Carrying a Little Lucky Star, Leading the Villain to Fly on the Exile RoadCarrying a Little Lucky Star, Leading the Villain to Fly on the Exile Road
Chapitre 256

Chapitre 256

Chapitre 256/37269%~8 min de lecture1 514 mots

« Votre père vous a trouvé une belle-mère. Vous trois auriez dû être les premiers à vous y opposer, mais je n'en vois rien du tout à présent. » Gu Baihe avait pensé que, quoi qu'il arrive, ces trois neveux seraient les premiers à perdre patience.

« Quoi y a-t-il à redire ? D'ailleurs, même si nous le faisions, Père ne nous écouterait pas. » Gu Kaiyuan se désigna lui-même. « Surtout moi. »

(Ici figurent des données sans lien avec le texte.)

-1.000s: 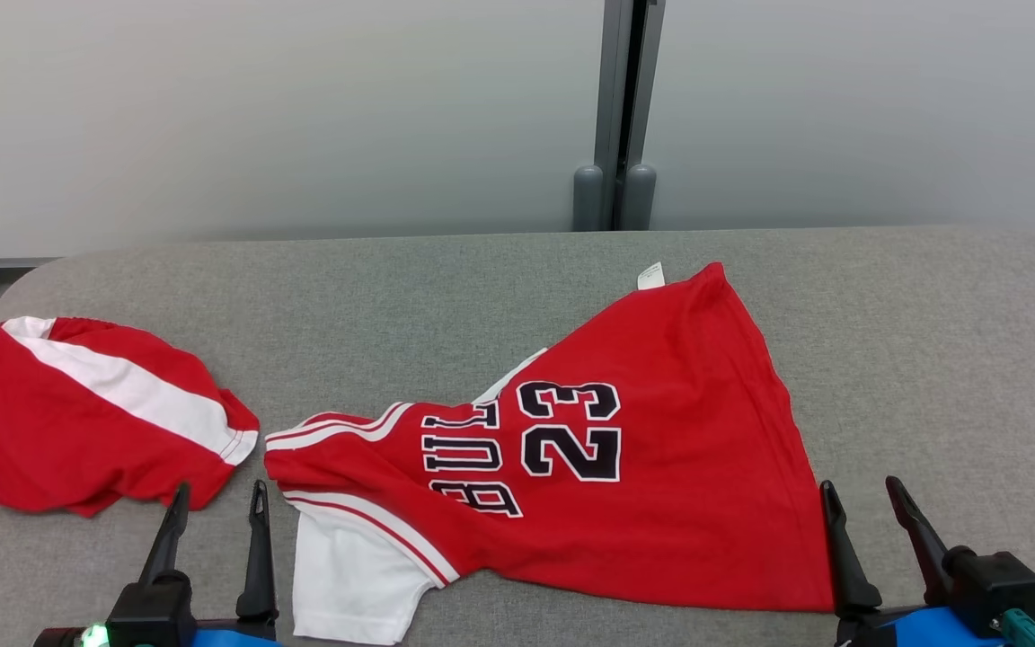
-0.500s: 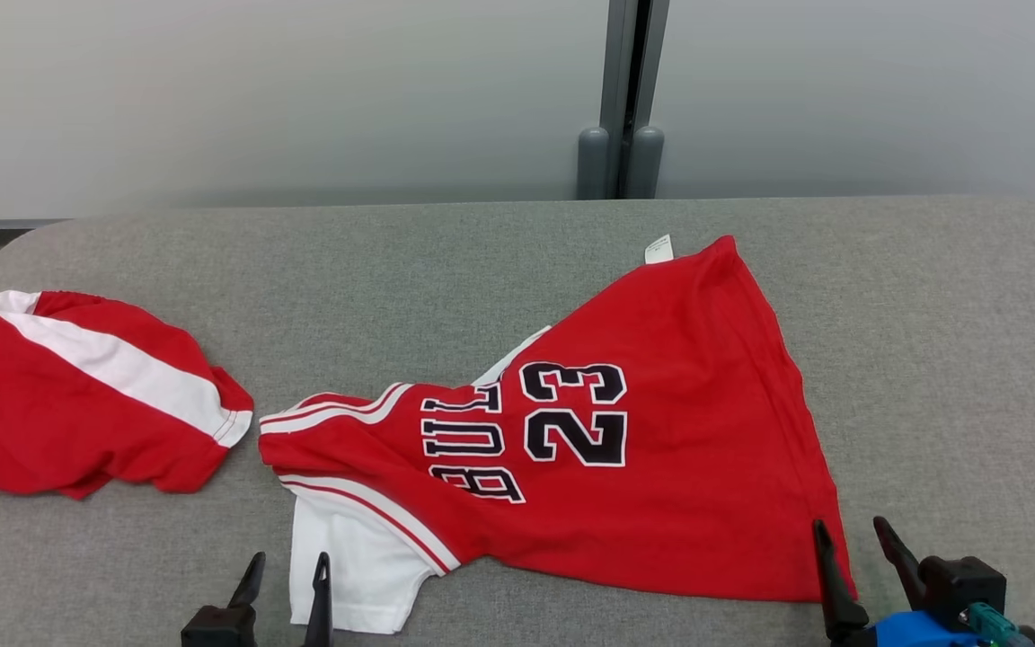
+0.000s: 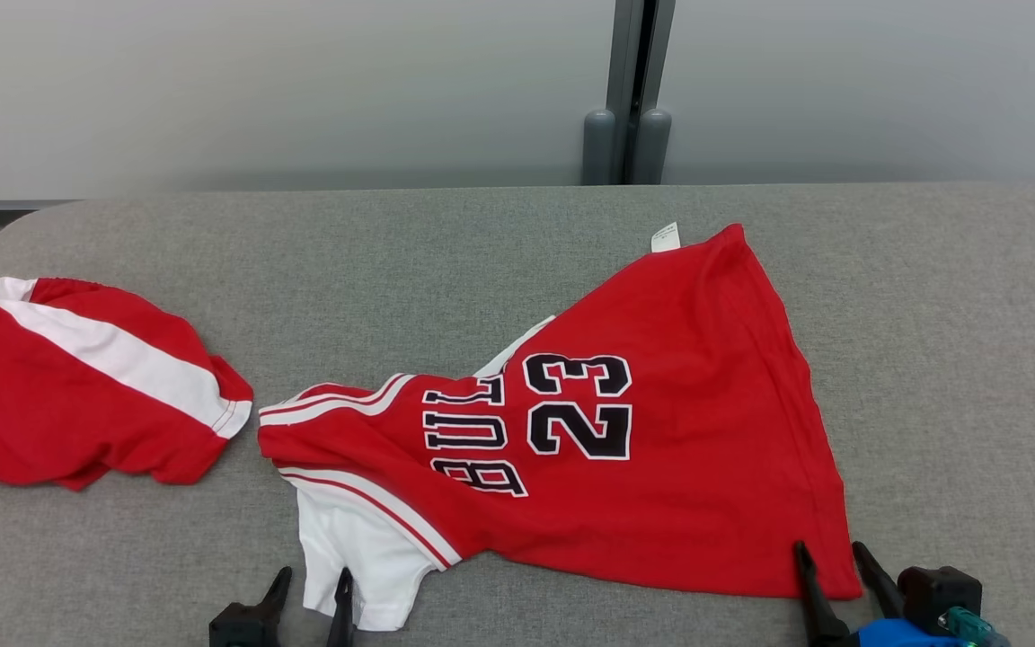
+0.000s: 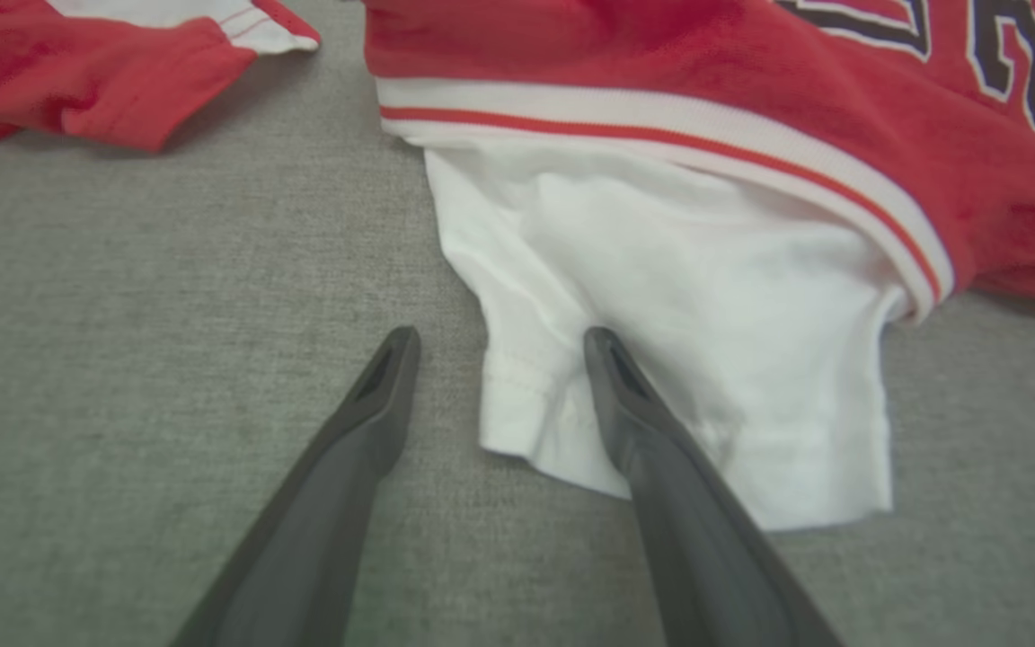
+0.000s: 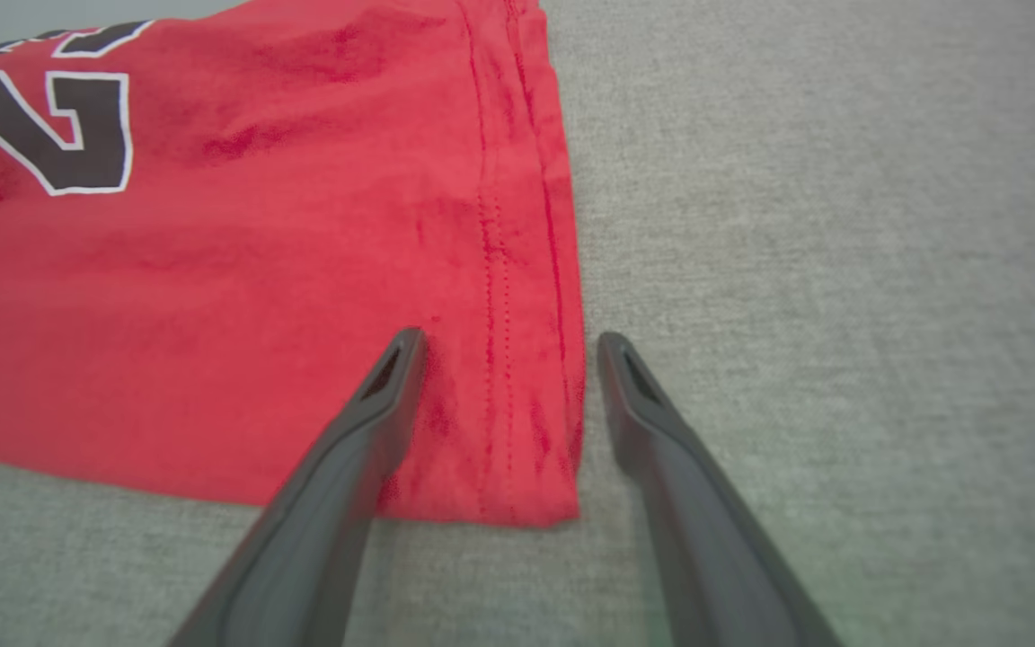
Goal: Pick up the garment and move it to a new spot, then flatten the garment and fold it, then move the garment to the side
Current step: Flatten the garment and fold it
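Left hand (image 3: 314,572) newly astride hem of limp white sleeve (image 4: 706,296)

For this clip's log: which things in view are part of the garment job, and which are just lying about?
In the job: red jersey; left gripper, open at its white sleeve; right gripper, open at its hem corner.
Lying about: red-and-white shorts at the left; grey table; grey posts behind.

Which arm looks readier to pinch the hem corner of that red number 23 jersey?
Right, probably: the open right pincer straddles the red jersey's hem corner, while the left pincer sits at the white sleeve.
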Available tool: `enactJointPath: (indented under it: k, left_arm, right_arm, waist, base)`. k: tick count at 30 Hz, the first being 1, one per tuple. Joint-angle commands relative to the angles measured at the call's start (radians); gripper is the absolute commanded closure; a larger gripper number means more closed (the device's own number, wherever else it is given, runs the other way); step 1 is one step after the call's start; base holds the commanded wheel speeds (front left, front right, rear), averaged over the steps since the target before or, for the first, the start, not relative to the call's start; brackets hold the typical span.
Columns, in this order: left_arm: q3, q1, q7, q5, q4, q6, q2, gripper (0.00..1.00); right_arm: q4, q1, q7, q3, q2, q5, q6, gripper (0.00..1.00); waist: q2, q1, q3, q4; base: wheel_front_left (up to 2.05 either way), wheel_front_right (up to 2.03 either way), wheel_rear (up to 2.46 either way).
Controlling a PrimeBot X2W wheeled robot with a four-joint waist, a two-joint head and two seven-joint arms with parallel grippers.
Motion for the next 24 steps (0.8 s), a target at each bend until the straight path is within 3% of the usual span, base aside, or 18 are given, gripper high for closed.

« Puisque aucun de vous ne s'en soucie, nous ne devrions pas nous en mêler non plus. » Gu Baihe réfléchit un instant avant de continuer. « En réalité, je pense que Père s'inquiète pour rien. Tout le monde a déjà été exilé, et nul ne sait où l'on nous assignera. Nous ne nous reverrons peut-être plus de notre vie. Qui se soucierait encore de la réputation ? »

« Si nous ne poursuivons pas de Carrière Officielle, alors nous pouvons dire que cela n'aura absolument aucun effet. »

Les Gens du Commun n'ont pas tant de règles. Rester en vie est déjà une bénédiction, sans parler du fait qu'ils sont punis en tant que criminels.

Gu Kaiyuan ne savait pas ce qui inquiétait son Grand-oncle. Il était probablement venu tester l'attitude de Gu Kaiyuan et voir si sa prédiction précédente se réaliserait.

Pourquoi la confiance entre les gens était-elle si fragile ?

« ... »

Les deux marchèrent en silence un moment. Au final, Gu Kaiyuan brisa le premier. « Tant que c'est un Mariage en bonne et due forme, cela n'aura d'effet sur personne. »

« Mais elles ont causé un tel tumulte dès ce matin. Tant de gens ont vu... »

« Au pire, ce sera un sujet de conversation pendant quelques jours. Une fois un nouveau sujet venu, ou une fois arrivés à la prochaine Station de Relais, qui se souviendra encore de ces broutilles ? »

« Tu as raison. Alors je n'irai pas. »

« Oncle aîné, tu peux prendre tes propres décisions. »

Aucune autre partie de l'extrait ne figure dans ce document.